§ **Given information**:
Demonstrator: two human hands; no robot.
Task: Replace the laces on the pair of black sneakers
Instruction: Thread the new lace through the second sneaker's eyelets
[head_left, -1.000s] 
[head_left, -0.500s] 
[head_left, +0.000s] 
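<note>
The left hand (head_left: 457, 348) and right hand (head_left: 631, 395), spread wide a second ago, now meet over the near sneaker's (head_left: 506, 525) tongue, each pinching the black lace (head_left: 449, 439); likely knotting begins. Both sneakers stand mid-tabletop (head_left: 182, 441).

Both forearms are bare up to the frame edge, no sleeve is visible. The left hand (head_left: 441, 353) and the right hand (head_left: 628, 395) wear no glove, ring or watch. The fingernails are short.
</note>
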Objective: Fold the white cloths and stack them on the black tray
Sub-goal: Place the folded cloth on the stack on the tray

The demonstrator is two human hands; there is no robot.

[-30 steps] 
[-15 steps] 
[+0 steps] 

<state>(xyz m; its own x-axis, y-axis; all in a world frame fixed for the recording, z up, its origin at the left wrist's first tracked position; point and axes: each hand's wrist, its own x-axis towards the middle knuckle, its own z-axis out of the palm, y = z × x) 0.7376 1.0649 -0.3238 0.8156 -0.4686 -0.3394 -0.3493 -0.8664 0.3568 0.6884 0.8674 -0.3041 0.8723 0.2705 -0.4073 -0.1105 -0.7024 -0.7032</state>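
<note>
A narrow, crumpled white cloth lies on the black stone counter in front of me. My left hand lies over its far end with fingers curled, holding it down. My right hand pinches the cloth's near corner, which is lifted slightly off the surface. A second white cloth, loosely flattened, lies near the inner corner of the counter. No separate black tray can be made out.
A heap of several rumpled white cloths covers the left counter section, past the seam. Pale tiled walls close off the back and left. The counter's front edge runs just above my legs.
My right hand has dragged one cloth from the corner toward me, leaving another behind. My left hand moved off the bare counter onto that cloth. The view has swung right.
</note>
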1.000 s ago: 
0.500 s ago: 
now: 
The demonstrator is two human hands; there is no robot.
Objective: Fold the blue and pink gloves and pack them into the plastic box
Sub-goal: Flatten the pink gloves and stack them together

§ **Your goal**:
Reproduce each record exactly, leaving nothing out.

§ **Result of this exercise**:
Demonstrator: two human hands; no robot.
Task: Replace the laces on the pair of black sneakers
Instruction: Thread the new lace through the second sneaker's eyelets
[head_left, -1.000s] 
[head_left, -0.500s] 
[head_left, +0.000s] 
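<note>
The left hand (head_left: 457, 348) and right hand (head_left: 631, 395), spread wide a second ago, now meet over the near sneaker's (head_left: 506, 525) tongue, each pinching the black lace (head_left: 449, 439); likely knotting begins. Both sneakers stand mid-tabletop (head_left: 182, 441).

Both forearms are bare up to the frame edge, no sleeve is visible. The left hand (head_left: 441, 353) and the right hand (head_left: 628, 395) wear no glove, ring or watch. The fingernails are short.
</note>
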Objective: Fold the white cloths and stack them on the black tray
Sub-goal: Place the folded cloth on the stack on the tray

The demonstrator is two human hands; there is no robot.

[-30 steps] 
[-15 steps] 
[+0 steps] 

<state>(xyz m; its own x-axis, y-axis; all in a world frame fixed for the recording, z up, its origin at the left wrist's first tracked position; point and axes: each hand's wrist, its own x-axis towards the middle knuckle, its own z-axis out of the palm, y = z × x) 0.7376 1.0649 -0.3238 0.8156 -0.4686 -0.3394 -0.3493 -0.8664 0.3568 0.6884 0.8674 -0.3041 0.8723 0.2705 -0.4073 -0.1105 -0.7024 -0.7032</state>
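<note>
A narrow, crumpled white cloth lies on the black stone counter in front of me. My left hand lies over its far end with fingers curled, holding it down. My right hand pinches the cloth's near corner, which is lifted slightly off the surface. A second white cloth, loosely flattened, lies near the inner corner of the counter. No separate black tray can be made out.
A heap of several rumpled white cloths covers the left counter section, past the seam. Pale tiled walls close off the back and left. The counter's front edge runs just above my legs.
My right hand has dragged one cloth from the corner toward me, leaving another behind. My left hand moved off the bare counter onto that cloth. The view has swung right.
</note>
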1.000 s ago: 
0.500 s ago: 
now: 
The demonstrator is two human hands; there is no robot.
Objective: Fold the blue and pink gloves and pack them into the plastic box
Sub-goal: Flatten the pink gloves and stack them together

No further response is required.